US embassies yesterday were on heightened alert amid fears of a backlash to a long-delayed US Senate report into the CIA’s brutal interrogation of al-Qaeda suspects after the 2001 terror attacks on the US.
White House officials on Monday said they expect the report to be published, even though US Secretary of State John Kerry warned late last week about the impact it could have around the world.
While heavily redacted, the report is expected to be a damning indictment of a secret program under the administration of former US president George W. Bush to question dozens of terror detainees.
Since coming to office in 2009, US President Barack Obama has sought to distance the US from past deeds and outlawed harsh interrogation techniques which he has denounced as “torture.”

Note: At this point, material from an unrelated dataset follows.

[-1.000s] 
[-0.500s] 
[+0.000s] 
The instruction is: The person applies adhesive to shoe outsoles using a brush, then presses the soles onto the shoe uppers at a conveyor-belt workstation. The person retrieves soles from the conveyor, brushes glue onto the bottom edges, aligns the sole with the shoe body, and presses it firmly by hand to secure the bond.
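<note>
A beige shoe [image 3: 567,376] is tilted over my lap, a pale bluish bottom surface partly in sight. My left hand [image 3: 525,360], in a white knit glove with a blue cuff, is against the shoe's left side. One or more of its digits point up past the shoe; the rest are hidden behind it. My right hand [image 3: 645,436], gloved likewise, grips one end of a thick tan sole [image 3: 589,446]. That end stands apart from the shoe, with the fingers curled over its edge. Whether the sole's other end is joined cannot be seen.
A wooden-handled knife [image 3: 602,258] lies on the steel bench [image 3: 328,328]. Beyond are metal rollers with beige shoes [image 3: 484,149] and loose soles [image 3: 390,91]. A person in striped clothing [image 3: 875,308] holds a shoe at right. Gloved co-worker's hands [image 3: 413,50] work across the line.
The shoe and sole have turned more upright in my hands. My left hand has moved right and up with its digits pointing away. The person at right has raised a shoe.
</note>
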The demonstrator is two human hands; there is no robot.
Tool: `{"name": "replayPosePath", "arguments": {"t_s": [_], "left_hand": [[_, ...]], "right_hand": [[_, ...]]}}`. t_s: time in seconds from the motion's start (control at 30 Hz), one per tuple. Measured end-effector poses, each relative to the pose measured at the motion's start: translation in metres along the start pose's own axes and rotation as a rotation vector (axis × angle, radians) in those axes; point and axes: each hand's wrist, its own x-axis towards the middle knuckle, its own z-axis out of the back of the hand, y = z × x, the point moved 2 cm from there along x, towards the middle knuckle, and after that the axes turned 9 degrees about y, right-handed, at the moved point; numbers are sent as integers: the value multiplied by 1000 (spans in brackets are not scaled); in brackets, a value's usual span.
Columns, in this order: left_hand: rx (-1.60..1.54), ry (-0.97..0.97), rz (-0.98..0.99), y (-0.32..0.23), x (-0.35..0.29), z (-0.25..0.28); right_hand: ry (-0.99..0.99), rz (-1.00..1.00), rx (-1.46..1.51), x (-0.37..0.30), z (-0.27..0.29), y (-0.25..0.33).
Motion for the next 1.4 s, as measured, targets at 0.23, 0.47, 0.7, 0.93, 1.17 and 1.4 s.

“We have heard from the committee that they do intend to release the report tomorrow,” White House spokesman Josh Earnest told reporters.
“Prudent steps” had been taken to boost security at US facilities and diplomatic missions abroad in case the report triggers a wave of fury, he added.
The report is understood to cover the treatment of about 100 terror suspects rounded up by US operatives from 2001 to 2009, after the Sept. 11, 2001 attacks by al-Qaeda which destroyed the World Trade Center in New York City and damaged the Pentagon.
The suspects were subjected to waterboarding, stress positions and other harsh methods, in a series of interrogations either at CIA-run secret prisons or the Guantanamo Bay US military base in Cuba.
US media said the report is also expected to reveal that the CIA misled the White House about the details and success of the program.
“We tortured some folks,” Obama said in August, talking about the contents of the report.
The CIA’s defenders insist the methods saved US lives by helping to uncover al-Qaeda’s network, while critics say they ran contrary to US values and hardened anti-US attitudes.
The 6,200-page report has been prepared by the US Senate intelligence Committee.
Committee chairwoman, Senator Dianne Feinstein, sparred for months with the administration over proposed redactions.
In April, the committee voted overwhelmingly to release a reportedly severely critical 500-page executive summary and 20 conclusions of the secret document.
However, the lawmakers had to negotiate with the White House on redactions first — something Feinstein, who called the report’s findings “shocking,” pledged to do.
Feinstein on Monday told reporters that she wants Americans reading the report to see that “when we make mistakes we admit them ... and we move on.”
The US Department of State said that it has put its missions around the world on watch, and asked them to review security arrangements ahead of the report’s release.